▶ **What to do**
From the listing below, extract every line in which the word "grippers" appears.
[Supplied data]
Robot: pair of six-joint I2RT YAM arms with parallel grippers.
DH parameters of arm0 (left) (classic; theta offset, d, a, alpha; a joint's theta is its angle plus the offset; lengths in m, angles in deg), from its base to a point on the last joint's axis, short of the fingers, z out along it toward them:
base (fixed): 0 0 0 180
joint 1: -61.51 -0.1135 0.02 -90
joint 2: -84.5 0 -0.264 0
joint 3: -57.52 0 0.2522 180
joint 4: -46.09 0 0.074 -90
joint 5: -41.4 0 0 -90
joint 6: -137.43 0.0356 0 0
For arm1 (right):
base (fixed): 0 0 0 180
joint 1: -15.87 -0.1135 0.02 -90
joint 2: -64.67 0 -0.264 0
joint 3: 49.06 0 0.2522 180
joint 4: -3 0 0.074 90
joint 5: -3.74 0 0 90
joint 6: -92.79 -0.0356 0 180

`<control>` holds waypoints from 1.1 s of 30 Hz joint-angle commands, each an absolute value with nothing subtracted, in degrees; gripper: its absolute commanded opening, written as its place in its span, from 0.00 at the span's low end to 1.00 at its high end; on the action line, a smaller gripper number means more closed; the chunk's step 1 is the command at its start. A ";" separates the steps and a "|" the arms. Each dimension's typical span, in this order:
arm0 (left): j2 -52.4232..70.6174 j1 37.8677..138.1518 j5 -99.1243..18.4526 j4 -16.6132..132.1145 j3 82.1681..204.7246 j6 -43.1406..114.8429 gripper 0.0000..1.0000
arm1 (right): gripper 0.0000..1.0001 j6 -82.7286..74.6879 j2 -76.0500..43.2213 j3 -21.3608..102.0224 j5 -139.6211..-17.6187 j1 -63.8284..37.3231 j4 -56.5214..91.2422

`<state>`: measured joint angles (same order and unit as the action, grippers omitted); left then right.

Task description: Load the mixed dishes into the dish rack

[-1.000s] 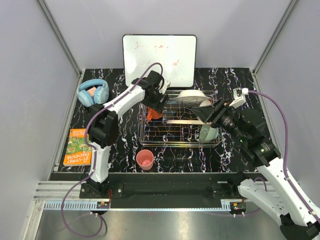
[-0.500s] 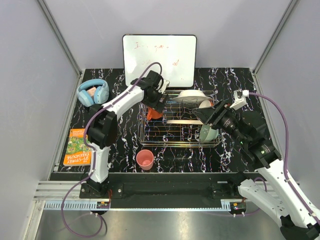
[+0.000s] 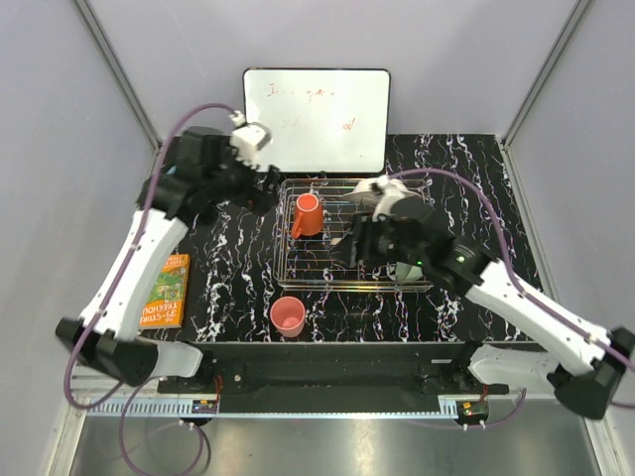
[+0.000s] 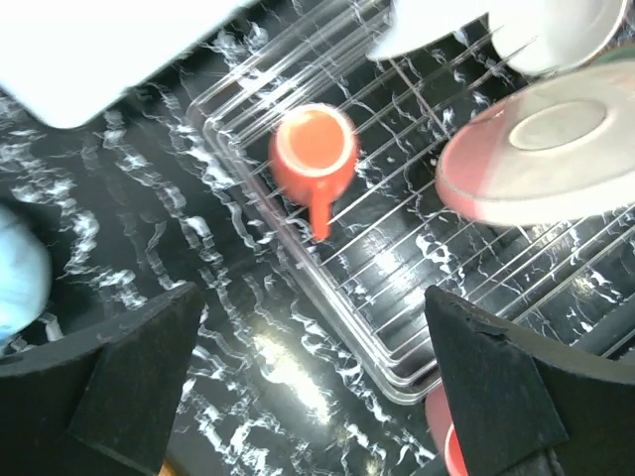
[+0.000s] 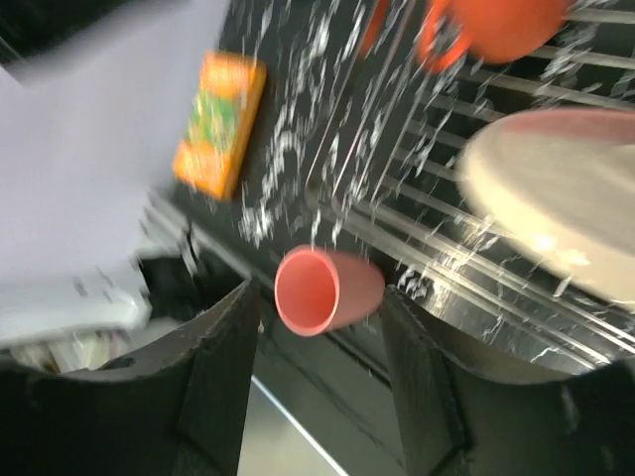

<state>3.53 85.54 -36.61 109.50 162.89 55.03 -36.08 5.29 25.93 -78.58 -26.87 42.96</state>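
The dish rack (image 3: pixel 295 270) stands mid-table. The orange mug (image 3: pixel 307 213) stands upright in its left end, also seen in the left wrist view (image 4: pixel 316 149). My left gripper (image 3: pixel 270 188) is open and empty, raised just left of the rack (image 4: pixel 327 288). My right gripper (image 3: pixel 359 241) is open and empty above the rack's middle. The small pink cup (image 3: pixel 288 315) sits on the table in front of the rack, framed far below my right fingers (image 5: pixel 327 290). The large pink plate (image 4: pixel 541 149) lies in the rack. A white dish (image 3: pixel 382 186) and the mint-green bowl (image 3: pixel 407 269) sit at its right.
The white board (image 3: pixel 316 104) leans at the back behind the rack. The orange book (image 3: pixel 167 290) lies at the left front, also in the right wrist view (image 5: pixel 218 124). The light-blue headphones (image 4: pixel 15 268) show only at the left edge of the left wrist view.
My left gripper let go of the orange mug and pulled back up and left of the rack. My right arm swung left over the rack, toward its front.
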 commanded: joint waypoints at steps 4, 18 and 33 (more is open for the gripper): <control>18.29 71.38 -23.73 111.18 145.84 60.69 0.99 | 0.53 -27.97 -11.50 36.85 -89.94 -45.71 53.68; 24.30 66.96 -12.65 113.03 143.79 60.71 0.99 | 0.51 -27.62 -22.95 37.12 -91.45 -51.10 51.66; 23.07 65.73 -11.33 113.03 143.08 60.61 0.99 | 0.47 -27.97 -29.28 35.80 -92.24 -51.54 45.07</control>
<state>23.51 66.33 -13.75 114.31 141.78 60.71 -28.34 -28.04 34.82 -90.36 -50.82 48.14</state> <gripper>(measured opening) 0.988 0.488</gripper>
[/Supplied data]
▶ **Expected output**
Robot: pair of six-joint I2RT YAM arms with parallel grippers.
`<state>`: measured joint angles (same order and unit as the action, grippers omitted); left then right.

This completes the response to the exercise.